Nous avons sim­ple­ment tra­cé la voie et le vrai tra­vail doit com­men­cer main­te­nant. L’assemblée syno­dale a essen­tiel­le­ment défi­ni un point focal où doivent conver­ger toutes les ques­tions, même celles qui donnent lieu aux débats les plus vifs : le thème de la mis­sion. Le texte syno­dal trace un nou­veau para­digme du rap­port entre l’Eglise et la famille : l’une a besoin de l’autre, et ensemble elles sont appe­lées à vivre un nou­vel élan mis­sion­naire. En résu­mé, elles sont toutes les deux « en sor­tie ». Cela per­met de dépas­ser le fos­sé actuel qui sépare si sou­vent la famille de la com­mu­nau­té parois­siale, l’une étant « peu ecclé­siale » et l’autre « trop clé­ri­cale ». Désormais, nous sommes appe­lés à construire une nou­velle alliance pour une annonce renou­ve­lée de l’Evangile.
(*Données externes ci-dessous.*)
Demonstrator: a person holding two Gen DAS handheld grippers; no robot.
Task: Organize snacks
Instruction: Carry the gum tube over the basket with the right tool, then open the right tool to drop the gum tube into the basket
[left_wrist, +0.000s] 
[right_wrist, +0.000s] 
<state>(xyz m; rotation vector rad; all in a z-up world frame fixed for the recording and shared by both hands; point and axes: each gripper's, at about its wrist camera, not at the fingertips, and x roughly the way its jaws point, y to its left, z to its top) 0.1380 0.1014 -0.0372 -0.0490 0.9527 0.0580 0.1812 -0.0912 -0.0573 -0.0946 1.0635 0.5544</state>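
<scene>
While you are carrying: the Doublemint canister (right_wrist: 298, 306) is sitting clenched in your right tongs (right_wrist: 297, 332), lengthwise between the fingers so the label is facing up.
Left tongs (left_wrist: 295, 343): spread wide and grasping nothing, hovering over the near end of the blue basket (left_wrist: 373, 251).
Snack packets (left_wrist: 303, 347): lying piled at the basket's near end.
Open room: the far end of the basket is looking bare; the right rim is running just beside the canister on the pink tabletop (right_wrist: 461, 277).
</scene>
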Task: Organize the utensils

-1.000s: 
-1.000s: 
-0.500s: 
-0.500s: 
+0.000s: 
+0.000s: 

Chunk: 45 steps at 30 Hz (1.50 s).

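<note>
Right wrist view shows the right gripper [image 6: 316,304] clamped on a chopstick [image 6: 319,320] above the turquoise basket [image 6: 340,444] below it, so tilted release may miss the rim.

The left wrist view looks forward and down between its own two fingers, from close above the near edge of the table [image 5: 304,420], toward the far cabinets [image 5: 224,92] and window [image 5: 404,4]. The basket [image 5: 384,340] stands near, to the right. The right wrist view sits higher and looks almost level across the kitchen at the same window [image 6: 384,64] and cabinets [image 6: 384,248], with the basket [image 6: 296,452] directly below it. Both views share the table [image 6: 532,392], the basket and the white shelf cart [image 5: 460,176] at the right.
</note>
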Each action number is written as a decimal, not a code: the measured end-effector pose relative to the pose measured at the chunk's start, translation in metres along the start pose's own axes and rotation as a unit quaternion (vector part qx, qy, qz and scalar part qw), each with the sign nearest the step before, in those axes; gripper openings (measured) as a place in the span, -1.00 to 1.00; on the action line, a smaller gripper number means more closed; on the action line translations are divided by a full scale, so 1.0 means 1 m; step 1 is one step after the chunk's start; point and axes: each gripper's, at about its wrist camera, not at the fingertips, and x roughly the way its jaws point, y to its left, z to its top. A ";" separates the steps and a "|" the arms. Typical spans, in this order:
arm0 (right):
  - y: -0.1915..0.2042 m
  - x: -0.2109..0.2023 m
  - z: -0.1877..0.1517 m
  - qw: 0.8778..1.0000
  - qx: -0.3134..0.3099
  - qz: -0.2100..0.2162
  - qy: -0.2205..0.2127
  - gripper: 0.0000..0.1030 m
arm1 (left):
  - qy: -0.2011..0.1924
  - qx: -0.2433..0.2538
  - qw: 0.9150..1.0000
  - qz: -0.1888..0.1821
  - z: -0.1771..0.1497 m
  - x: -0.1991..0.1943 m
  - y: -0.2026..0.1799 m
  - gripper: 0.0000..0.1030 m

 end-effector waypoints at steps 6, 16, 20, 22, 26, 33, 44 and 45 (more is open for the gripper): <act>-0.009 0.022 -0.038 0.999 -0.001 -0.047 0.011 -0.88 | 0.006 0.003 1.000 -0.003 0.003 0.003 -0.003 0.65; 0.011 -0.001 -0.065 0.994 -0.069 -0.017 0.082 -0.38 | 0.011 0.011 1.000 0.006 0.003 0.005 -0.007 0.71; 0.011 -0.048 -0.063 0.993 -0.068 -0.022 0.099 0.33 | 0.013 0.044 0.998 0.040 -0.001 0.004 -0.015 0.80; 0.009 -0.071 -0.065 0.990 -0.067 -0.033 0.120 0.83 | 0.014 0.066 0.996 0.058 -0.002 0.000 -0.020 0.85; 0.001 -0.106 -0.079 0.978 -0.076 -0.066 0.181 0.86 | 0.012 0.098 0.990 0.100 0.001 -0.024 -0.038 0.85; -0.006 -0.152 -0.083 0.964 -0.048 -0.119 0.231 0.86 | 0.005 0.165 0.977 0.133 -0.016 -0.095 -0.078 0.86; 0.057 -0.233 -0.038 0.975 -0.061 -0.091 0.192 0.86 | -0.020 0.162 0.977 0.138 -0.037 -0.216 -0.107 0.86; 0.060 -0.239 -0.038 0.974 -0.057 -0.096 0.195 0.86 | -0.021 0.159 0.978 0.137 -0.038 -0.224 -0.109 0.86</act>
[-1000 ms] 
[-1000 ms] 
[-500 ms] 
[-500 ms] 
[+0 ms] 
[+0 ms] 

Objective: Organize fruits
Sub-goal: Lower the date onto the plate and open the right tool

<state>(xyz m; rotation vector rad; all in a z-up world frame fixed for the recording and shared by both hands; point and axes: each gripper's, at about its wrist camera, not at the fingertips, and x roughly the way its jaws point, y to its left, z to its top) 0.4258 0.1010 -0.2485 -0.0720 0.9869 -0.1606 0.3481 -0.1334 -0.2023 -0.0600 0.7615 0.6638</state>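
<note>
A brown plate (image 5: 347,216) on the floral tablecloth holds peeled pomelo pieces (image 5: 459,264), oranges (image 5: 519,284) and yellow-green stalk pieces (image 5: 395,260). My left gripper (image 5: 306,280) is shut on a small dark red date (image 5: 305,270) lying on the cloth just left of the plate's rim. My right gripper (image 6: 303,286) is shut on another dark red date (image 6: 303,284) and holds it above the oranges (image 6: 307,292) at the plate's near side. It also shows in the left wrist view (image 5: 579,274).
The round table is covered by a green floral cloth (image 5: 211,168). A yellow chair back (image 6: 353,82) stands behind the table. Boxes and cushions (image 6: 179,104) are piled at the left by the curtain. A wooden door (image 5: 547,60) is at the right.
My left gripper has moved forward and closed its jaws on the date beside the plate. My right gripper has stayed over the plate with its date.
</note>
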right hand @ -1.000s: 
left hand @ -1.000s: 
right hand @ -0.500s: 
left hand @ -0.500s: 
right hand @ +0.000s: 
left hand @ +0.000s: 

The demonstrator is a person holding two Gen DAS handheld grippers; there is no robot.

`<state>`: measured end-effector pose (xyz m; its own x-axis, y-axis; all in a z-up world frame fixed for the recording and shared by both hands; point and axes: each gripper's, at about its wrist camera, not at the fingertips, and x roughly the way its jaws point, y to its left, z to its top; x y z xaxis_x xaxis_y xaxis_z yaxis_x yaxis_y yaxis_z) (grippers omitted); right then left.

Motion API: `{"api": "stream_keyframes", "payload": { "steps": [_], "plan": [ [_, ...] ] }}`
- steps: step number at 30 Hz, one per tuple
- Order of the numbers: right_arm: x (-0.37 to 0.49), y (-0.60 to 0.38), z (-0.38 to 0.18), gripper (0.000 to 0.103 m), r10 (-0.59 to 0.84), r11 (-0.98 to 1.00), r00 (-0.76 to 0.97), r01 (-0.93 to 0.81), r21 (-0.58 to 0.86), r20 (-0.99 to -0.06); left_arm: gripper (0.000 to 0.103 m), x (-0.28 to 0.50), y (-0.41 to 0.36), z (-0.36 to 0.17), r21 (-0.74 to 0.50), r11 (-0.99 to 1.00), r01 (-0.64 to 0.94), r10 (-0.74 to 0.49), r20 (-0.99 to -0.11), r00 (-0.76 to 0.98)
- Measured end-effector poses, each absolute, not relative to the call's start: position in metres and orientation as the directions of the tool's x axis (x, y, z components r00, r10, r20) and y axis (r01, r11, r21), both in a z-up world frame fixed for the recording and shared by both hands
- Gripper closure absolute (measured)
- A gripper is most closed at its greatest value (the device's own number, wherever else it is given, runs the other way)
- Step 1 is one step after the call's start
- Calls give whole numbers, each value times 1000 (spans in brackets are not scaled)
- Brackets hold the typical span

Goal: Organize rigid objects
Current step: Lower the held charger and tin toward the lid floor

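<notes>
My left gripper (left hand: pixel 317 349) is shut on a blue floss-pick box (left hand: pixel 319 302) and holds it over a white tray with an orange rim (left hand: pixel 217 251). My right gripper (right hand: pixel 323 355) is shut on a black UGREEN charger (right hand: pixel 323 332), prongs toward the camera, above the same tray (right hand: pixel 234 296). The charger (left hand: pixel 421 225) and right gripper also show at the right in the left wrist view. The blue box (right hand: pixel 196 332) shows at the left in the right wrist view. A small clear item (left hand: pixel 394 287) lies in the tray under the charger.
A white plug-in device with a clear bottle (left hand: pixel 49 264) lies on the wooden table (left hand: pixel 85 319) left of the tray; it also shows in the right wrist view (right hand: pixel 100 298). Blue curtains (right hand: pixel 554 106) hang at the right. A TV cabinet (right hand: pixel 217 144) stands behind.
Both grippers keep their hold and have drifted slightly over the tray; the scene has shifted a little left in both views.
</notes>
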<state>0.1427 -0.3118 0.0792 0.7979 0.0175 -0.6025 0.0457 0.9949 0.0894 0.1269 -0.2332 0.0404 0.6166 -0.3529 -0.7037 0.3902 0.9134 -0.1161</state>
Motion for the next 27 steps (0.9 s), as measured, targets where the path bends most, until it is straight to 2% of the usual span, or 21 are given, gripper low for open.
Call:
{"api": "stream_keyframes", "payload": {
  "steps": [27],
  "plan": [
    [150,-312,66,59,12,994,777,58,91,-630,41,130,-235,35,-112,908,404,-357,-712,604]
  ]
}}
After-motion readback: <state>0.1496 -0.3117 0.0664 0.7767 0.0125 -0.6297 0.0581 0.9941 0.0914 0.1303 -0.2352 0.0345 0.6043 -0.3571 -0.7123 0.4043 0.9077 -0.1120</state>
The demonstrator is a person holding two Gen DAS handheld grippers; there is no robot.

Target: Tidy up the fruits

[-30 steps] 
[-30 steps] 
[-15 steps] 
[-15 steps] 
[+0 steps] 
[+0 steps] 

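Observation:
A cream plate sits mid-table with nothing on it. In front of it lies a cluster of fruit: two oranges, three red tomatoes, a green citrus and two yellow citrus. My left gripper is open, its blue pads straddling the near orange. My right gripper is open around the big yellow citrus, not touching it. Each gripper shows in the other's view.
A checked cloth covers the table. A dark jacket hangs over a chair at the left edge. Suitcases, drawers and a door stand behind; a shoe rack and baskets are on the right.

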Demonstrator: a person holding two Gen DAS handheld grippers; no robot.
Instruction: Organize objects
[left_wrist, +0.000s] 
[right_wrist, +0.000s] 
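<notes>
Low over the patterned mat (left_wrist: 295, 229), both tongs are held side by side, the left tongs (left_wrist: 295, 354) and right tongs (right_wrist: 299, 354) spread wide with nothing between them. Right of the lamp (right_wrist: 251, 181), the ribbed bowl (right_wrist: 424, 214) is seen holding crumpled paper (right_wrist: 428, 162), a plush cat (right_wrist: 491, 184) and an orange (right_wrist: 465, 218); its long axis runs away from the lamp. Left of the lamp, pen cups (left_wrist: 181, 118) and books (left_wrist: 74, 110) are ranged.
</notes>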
C’est l’expérience de l’Eglise des débuts : une « église domes­tique » qui fer­men­tait les villes. N’est-ce pas aus­si cela l’indication par laquelle Jésus nous invite à reve­nir au « mys­tère ini­tial », lorsque Dieu confia la res­pon­sa­bi­li­té de l’en­gen­dre­ment et la sau­ve­garde de la créa­tion à l’alliance de l’homme et de la femme ?

Les pères syno­daux semblent attendre du pape qu’il pro­duise une Exhortation apos­to­lique : Qu’attendent-​ils de ce document ?

Bien sûr il fau­drait deman­der au pape ce qu’il entend faire dans un futur proche. Pour l’instant, de toute évi­dence, François a vou­lu rendre public le texte final du synode pour faire par­ti­ci­per en quelque sorte le peuple de Dieu à un che­mi­ne­ment syno­dal qui le concerne. Avec ce texte, la « récep­tion » du synode a déjà com­men­cé. Pendant la messe de clô­ture, le pape a dit que l’on ne pou­vait plus conce­voir la famille comme nous la conce­vions autrefois.